Obediência à verdade
Já que purificastes as vossas almas pela obediência à verdade que leva a um sincero amor fraterno, amai-vos intensamente uns aos outros do fundo do coração (1 Pedro 1, 22).

Jesus não disse que era um dos caminhos, uma das verdades e uma das formas de viver a vida; só há um caminho, uma verdade e uma vida que é Jesus, assim como só há uma natureza humana, que permanece invariável ao longo dos séculos e dos milénios; por exemplo o que era amor há dois mil anos é amor hoje e será daqui a 5 mil anos se ainda existir a raça humana.

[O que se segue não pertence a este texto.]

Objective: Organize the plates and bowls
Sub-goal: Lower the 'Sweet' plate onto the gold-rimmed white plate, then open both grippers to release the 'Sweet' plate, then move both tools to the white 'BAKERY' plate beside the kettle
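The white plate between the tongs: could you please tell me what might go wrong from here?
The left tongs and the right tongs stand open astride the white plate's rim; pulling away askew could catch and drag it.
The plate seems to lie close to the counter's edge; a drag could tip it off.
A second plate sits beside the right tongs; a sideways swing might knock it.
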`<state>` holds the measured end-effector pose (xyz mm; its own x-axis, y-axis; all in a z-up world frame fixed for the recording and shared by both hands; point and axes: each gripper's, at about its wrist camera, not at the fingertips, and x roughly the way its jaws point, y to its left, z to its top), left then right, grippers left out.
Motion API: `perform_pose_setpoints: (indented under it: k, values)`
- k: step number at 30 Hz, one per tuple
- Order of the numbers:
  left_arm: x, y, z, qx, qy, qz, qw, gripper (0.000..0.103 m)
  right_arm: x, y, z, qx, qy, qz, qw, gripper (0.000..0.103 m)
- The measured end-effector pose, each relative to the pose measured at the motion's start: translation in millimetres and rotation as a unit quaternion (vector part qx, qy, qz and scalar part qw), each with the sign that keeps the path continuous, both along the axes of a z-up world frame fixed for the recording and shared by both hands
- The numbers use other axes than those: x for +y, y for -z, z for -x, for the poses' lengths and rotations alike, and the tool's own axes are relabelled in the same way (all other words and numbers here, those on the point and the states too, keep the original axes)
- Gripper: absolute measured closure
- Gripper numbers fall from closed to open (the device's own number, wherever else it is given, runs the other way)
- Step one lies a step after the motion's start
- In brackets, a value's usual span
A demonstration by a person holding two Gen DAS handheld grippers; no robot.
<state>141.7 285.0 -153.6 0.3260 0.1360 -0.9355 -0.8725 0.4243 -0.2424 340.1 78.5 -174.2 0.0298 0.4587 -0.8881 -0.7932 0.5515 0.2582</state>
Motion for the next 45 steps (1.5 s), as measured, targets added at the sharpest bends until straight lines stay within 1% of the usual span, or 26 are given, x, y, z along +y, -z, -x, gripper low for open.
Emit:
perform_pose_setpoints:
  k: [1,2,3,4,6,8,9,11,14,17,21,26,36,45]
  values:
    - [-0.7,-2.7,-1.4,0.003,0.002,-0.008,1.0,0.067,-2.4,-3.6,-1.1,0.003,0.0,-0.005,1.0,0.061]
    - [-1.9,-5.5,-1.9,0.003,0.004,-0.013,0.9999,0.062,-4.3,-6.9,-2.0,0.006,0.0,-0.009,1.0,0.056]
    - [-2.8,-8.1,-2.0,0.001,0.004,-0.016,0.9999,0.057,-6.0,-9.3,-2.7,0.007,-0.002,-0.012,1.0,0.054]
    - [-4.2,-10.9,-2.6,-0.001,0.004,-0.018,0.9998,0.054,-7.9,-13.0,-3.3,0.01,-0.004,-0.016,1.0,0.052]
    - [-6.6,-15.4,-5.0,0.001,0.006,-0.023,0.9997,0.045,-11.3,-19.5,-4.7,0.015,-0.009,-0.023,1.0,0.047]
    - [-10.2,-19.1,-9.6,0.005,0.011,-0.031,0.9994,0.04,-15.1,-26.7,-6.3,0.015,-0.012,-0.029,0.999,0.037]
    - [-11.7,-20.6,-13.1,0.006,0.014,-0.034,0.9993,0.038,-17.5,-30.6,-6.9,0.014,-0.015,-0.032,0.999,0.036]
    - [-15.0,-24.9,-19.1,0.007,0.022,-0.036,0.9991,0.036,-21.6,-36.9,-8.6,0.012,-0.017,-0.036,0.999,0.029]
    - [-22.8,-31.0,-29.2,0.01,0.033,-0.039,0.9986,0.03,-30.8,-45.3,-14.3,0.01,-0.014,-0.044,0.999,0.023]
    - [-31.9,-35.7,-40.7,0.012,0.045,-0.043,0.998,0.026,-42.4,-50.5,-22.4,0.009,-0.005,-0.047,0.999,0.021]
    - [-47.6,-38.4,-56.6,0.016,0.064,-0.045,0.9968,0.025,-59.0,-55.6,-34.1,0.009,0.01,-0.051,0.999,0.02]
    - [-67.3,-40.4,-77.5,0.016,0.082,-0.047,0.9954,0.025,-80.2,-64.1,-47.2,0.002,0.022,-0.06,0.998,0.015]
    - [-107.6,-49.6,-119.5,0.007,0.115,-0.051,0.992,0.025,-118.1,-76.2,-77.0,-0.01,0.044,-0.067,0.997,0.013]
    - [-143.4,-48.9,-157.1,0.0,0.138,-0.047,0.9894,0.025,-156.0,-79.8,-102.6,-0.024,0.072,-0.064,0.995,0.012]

A Natureza humana não é uma moda susceptível de mudar com o tempo. Só assim faz sentido que o Céu tenha falado em Cristo uma vez por todas; só assim faz sentido que chamemos ao evangelho palavra de Vida Eterna, pois é a Palavra de Deus encarnada num tempo, há dois mil anos, mas é válida até ao fim dos tempos, para todo o tempo e para todo o lugar, pois a diversidade de culturas ou civilizações também não altera a natureza humana.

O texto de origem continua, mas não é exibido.